Despite his youth, it was a charge Malloy took seriously, simultaneously navigating the perilous landscape of being a young, Black, urban male lacking essential resources.
“I wanted to do well for my family, in a legal way,” he said.
Malloy knew doing better starts with a quality education – something he did not feel he was getting in the poorly funded, largely minority public schools in his district.
To that end, Malloy applied to and was accepted to a parochial school. Over the next four years he paid the $215 a month tuition on his own. By the time his senior year arrived, Malloy knew what he wanted to do.
“I wanted to work in psychiatry [because] when I was a kid, life told me it was fragile,” he said. “Understanding how fragile life is, I wanted to be a resource to help people live their best life.”
Malloy’s goals, however, were stymied.
During an internship at a psychiatric hospital, Malloy was asked in front of white mental health professionals his career choice.
“I was told ‘Black boys don’t do that,’” he said. “[Then] I was told how much schooling was involved – 12 years. Four years for a bachelor’s degree, four years for medical school and four to five years for residency. That scared me because I did not come from people with money.
“It wasn’t just a dream deferred. It was a dream lost.”

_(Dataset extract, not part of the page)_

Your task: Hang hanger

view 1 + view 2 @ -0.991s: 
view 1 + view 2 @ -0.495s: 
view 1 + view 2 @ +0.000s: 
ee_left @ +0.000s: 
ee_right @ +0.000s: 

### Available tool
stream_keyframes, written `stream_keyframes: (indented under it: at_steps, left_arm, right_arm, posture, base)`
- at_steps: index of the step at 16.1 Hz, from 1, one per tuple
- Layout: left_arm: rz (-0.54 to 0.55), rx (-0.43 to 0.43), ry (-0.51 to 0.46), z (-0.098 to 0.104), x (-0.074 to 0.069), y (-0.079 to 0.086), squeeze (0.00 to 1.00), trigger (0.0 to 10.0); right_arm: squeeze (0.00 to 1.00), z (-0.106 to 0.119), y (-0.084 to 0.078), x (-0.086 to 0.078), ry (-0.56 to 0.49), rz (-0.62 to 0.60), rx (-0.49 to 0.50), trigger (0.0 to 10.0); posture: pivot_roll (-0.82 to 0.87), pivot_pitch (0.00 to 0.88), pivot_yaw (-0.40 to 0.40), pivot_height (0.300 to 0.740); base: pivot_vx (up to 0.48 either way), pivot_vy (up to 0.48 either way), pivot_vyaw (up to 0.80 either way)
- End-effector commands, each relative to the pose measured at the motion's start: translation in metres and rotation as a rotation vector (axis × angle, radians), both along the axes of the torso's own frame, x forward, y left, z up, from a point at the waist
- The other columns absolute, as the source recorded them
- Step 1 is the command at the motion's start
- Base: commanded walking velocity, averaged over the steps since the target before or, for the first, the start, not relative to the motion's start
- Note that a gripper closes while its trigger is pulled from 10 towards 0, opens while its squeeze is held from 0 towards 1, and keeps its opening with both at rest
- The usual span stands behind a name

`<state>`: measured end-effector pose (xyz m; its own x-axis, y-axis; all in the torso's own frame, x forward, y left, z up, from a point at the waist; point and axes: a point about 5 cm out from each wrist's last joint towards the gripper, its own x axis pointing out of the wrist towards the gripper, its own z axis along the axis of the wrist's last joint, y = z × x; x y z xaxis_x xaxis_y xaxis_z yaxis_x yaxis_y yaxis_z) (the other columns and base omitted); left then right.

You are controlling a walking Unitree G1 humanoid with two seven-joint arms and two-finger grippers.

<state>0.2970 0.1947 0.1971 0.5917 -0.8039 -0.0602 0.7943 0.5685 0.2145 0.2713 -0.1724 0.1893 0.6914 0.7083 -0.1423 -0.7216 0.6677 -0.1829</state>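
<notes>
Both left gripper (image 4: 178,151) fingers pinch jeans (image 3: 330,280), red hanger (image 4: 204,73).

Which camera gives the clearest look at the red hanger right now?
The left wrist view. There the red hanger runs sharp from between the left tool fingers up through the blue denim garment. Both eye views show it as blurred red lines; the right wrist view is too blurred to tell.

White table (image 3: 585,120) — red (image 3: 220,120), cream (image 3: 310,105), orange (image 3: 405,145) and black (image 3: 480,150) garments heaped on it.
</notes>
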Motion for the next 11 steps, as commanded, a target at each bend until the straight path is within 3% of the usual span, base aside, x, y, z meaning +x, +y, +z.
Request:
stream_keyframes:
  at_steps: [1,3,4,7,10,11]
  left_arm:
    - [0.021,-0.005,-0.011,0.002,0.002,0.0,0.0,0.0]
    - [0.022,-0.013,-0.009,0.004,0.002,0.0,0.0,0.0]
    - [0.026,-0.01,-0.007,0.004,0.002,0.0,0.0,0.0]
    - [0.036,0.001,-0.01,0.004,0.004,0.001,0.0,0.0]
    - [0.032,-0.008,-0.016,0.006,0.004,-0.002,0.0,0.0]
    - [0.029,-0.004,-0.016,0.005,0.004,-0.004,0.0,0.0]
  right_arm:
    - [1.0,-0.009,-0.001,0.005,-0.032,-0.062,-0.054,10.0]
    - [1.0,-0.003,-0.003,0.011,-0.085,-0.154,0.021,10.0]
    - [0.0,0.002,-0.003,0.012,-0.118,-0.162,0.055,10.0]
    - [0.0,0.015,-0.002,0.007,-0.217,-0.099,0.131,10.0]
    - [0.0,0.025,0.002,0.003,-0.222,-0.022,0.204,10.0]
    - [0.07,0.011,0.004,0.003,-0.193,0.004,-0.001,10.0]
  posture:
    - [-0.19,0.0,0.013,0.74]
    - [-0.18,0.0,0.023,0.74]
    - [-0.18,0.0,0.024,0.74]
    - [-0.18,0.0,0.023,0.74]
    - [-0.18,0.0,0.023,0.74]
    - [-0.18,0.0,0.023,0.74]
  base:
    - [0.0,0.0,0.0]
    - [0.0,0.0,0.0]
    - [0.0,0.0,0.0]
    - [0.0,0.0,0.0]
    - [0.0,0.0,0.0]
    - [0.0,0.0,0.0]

Discouraged but still eager to do well, Malloy pursued a mechanical engineering degree at the University of Hartford. Though not the field of his choice, he applied himself diligently and became a successful engineer and family man, raising four children.
As middle age approached, though, Malloy felt a lacking.
“I had a sense of humanity which wasn’t being addressed,” Malloy revealed. “I asked myself, ‘When I die, will it have even mattered that I lived?’ [I realized] we all have to take ownership of the type of life we want to have.”
So, at 42, Malloy started a new journey to an old dream, which included becoming an ordained minister, earning a bachelor’s and master’s degrees as well as pursuing postgraduate studies. Given his “eclectic journey,” Malloy offers a systematic approach to mental wellness versus the heavily favored Freudian method.
Besides his practice, Malloy has recently begun working as a lecturer, producer and author as well as serving on the national board of the American Association of Sexual Educators, Counselors and Therapists.
Buoyed by field experience and an increasing list of credentials, Malloy feels his personal path combined with a deep spiritual awareness makes him an especially valuable resource to Black men in the mental health space – particularly given the underrepresentation of Black men providers and counselors.
Statistics show that men in general are far less likely than women to seek mental health help or counseling. And Black men even more so.
“First, men are told that they aren’t supposed to ask for help,” Malloy said. “Admitting is weakness. Admitting equals vulnerability.”
In Black culture, toxic standards are perpetuated by the gangster/thug/lone wolf caricature.